* Recorded data
•••

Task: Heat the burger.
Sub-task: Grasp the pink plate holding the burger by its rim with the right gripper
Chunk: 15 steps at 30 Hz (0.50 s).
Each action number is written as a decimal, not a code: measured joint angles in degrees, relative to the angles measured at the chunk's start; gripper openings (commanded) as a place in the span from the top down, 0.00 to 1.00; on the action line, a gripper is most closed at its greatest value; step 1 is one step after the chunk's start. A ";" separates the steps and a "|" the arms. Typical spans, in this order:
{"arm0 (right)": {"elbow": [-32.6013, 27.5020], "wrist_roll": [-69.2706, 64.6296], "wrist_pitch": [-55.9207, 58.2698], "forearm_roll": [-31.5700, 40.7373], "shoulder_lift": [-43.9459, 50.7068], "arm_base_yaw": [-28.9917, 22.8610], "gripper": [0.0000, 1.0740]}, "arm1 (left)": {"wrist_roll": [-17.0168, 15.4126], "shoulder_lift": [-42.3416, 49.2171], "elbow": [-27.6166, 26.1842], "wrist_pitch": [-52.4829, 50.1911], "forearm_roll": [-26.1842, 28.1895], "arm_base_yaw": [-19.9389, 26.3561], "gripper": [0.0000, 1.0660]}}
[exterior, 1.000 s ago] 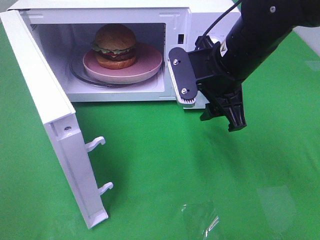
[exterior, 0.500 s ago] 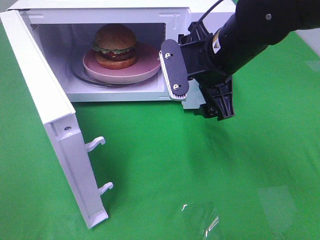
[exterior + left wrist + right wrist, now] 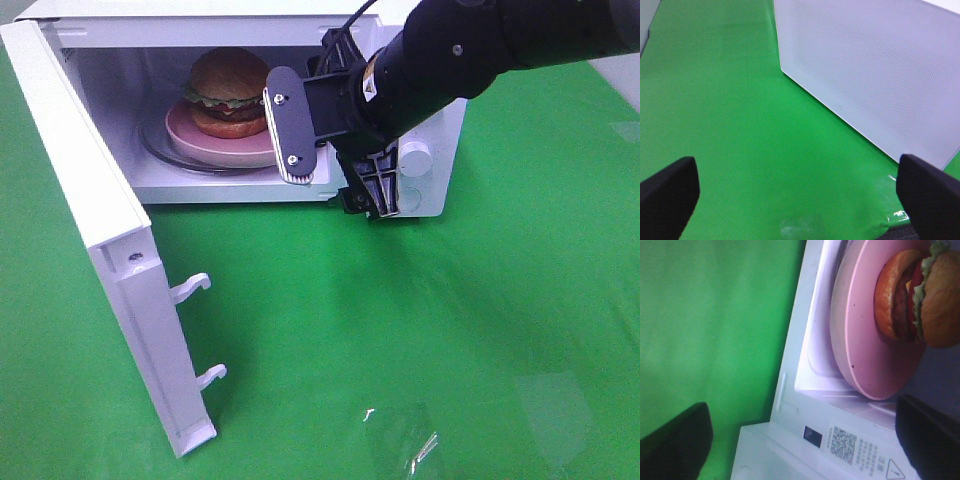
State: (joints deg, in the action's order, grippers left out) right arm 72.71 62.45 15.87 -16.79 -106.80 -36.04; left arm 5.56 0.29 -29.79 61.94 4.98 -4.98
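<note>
Nearest, beside the open door [image 3: 120, 260] of the white microwave oven [image 3: 440, 120], the left gripper [image 3: 800, 200] hangs with jaws apart over green cloth, visible only in its own wrist view. The black right gripper [image 3: 335, 185], jaws wide and empty, has swung from the oven's control panel across to its cavity mouth, so loading looks finished and closing the door remains. Deepest inside the oven, the glossy golden-bunned burger [image 3: 230, 92] sits on a round pink plate [image 3: 185, 130], and only the right wrist view shows a printed code label below it.

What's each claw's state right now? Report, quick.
Left claw: open, holding nothing.
Right claw: open, holding nothing, in front of the microwave.
</note>
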 measured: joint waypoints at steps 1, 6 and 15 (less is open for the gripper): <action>0.00 0.00 0.00 0.00 0.00 0.00 0.12 | 0.00 0.00 0.00 0.00 0.00 0.00 0.06; 2.81 -0.06 0.00 0.00 -3.21 -0.17 0.13 | 0.00 0.00 0.00 0.00 0.00 0.00 0.06; 9.85 -0.97 -0.06 0.57 -9.57 -1.32 0.14 | 0.00 0.00 0.00 0.00 0.00 0.00 0.06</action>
State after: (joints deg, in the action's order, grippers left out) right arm 82.56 61.48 15.81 -16.21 -116.37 -37.36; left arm 5.56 0.29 -29.79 61.94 4.98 -4.98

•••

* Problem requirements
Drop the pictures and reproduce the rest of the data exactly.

* Exercise solution
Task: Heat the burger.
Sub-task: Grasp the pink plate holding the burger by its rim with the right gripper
Chunk: 15 steps at 30 Hz (0.50 s).
Each action number is written as a decimal, not a code: measured joint angles in degrees, relative to the angles measured at the chunk's start; gripper openings (commanded) as a place in the span from the top down, 0.00 to 1.00; on the action line, a gripper is most closed at its greatest value; step 1 is one step after the chunk's start. A ";" separates the steps and a "|" the arms. Typical spans, in this order:
{"arm0 (right)": {"elbow": [-32.6013, 27.5020], "wrist_roll": [-69.2706, 64.6296], "wrist_pitch": [-55.9207, 58.2698], "forearm_roll": [-31.5700, 40.7373], "shoulder_lift": [-43.9459, 50.7068], "arm_base_yaw": [-28.9917, 22.8610], "gripper": [0.0000, 1.0740]}, "arm1 (left)": {"wrist_roll": [-17.0168, 15.4126], "shoulder_lift": [-42.3416, 49.2171], "elbow": [-27.6166, 26.1842], "wrist_pitch": [-52.4829, 50.1911], "forearm_roll": [-26.1842, 28.1895], "arm_base_yaw": [-19.9389, 26.3561], "gripper": [0.0000, 1.0660]}}
[exterior, 1.000 s ago] 
[exterior, 0.500 s ago] 
[exterior + left wrist + right wrist, now] 
State: (joints deg, in the action's order, grippers left out) right arm 72.71 62.45 15.87 -16.79 -106.80 -36.04; left arm 5.56 0.29 -29.79 61.94 4.98 -4.98
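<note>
Nearest, beside the open door [image 3: 120, 260] of the white microwave oven [image 3: 440, 120], the left gripper [image 3: 800, 200] hangs with jaws apart over green cloth, visible only in its own wrist view. The black right gripper [image 3: 335, 185], jaws wide and empty, has swung from the oven's control panel across to its cavity mouth, so loading looks finished and closing the door remains. Deepest inside the oven, the glossy golden-bunned burger [image 3: 230, 92] sits on a round pink plate [image 3: 185, 130], and only the right wrist view shows a printed code label below it.

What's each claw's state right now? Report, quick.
Left claw: open, holding nothing.
Right claw: open, holding nothing, in front of the microwave.
</note>
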 measured: joint waypoints at steps 1, 6 and 15 (less is open for the gripper): <action>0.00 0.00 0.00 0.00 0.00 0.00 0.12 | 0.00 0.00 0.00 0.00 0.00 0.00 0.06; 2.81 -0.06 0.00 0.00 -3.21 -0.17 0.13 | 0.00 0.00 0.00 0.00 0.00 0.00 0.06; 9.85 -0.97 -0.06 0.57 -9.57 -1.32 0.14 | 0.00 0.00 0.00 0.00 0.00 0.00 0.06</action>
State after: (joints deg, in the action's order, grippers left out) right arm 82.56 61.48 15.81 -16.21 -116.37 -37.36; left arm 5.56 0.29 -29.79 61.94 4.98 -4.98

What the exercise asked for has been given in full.